LMCA = Left Main Coronary Artery, RCA = Right Coronary Artery,
 LAD = Left Anterior Descending Artery, N = Normal

Atypical or incomplete KD cases are those who develop fever with fewer than 4 of the classical clinical features of the disease, but develop coronary artery disease. In this study 3 of the 6 cases were atypical KD patients.

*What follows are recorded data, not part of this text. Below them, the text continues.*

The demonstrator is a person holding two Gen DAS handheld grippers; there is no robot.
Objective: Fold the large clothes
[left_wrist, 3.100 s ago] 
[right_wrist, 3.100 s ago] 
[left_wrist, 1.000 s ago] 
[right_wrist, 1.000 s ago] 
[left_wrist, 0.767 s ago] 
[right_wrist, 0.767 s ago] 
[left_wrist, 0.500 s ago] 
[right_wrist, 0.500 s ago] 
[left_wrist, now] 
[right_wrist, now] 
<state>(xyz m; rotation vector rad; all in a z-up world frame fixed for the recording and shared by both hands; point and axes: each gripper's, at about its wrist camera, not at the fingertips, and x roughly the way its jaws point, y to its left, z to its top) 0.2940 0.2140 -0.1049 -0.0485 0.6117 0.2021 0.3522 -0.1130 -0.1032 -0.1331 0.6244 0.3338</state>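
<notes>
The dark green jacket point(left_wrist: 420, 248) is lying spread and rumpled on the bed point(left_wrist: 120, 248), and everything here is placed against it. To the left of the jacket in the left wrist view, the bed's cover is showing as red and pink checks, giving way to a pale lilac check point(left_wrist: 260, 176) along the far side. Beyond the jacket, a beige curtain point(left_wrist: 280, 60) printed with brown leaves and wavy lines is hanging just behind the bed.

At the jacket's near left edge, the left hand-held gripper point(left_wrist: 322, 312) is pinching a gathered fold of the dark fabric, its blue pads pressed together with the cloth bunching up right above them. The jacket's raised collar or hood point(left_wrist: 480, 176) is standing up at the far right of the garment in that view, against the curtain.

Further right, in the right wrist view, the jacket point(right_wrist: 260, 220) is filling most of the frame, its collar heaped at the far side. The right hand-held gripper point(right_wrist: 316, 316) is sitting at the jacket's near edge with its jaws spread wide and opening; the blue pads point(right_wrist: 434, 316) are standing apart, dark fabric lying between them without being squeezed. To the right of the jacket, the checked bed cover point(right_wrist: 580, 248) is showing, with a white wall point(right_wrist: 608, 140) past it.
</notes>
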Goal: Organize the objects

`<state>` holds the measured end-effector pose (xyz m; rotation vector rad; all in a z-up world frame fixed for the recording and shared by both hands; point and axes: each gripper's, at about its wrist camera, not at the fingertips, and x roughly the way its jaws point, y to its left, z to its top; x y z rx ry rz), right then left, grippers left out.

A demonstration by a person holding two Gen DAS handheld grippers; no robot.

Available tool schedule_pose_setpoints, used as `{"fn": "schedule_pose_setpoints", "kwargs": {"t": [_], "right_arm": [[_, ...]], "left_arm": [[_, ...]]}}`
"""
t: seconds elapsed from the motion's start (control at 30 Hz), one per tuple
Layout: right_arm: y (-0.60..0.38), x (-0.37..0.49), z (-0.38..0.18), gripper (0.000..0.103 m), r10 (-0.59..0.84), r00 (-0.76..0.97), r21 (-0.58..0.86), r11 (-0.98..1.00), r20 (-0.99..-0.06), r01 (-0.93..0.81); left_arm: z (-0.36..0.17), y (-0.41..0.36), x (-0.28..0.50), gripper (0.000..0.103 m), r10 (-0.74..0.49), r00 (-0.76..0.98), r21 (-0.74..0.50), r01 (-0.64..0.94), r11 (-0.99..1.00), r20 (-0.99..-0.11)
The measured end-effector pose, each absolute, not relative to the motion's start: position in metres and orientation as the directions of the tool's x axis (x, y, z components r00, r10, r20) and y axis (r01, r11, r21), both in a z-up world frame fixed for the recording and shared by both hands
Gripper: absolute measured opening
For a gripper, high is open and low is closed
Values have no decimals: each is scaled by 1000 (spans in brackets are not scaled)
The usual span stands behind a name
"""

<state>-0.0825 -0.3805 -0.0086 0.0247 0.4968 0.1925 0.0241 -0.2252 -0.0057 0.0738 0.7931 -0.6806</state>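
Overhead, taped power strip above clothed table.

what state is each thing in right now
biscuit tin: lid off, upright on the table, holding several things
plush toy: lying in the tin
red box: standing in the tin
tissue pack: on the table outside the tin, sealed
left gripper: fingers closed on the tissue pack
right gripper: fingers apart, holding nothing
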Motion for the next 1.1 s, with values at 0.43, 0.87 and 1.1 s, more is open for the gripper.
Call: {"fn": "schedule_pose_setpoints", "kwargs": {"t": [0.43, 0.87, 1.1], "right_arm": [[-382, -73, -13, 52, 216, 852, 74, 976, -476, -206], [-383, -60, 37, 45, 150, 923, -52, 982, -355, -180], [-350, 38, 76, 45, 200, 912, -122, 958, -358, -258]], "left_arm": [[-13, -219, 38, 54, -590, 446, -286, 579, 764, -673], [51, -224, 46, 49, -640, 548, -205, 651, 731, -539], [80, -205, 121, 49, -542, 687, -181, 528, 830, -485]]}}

The diagnosis of KD or atypical KD is largely clinical and a high degree of suspicion needs to be borne in mind. Since KD is not being diagnosed frequently in our country(4,5) majority of the affected patients are at present being left untreated rendering them liable to coronary complications, contributing to the total load of coronary artery disease in young adults who have no other risk factor. Routine use of echocardiography, in patients with features suggestive of KD, though not fulfilling all the criteria to be labeled KD, might go a long way in early detection of this potentially devastating cardiac complication and initiation of early prophylaxis might prevent some of the unexplained myocardial infarctions of early life.

Kirtisudha Mishra,
Jaydeep Choudhury,
Institute of Child Health,
11, Dr Biresh Guha Street,
Kolkata 700 017, India.
E -mail: [email protected] 

1. Taubert KA, Rowley AH, Shulman ST. A 10 year (1984-1993) United States hospital survey of Kawasaki disease. In: Kato H. ed. Kawasaki disease. 1st edn. Amsterdam: Elsevier Science; 1995; p. 34-38.

2. Sundel RP, Petty RE. Kawasaki Disease. In: Cassidy JT, Petty RE. eds. Textbook of Pediatric Rheumatology, 5th edn. Philadelphia: WB Saunders; 2005; p.521-538.

3. Fukushege J, Takashashi N, Ueda K, Hiju T, Igarashi H, Ohshima A. Longterm outcome of coronary abnormalities in patients after Kawasaki disease. Pediatr Cardiol 1996; 17: 71-76.

4. Singh S. Kawasaki Disease: A clinical dilemma. Indian Pediatr 1999; 36: 871- 875.

5. Singh S, Kumar L. Kawasaki Disease: Treatment with intravenous immunoglobulin during the acute stage. Indian Pediatr 1996; 33: 689-692.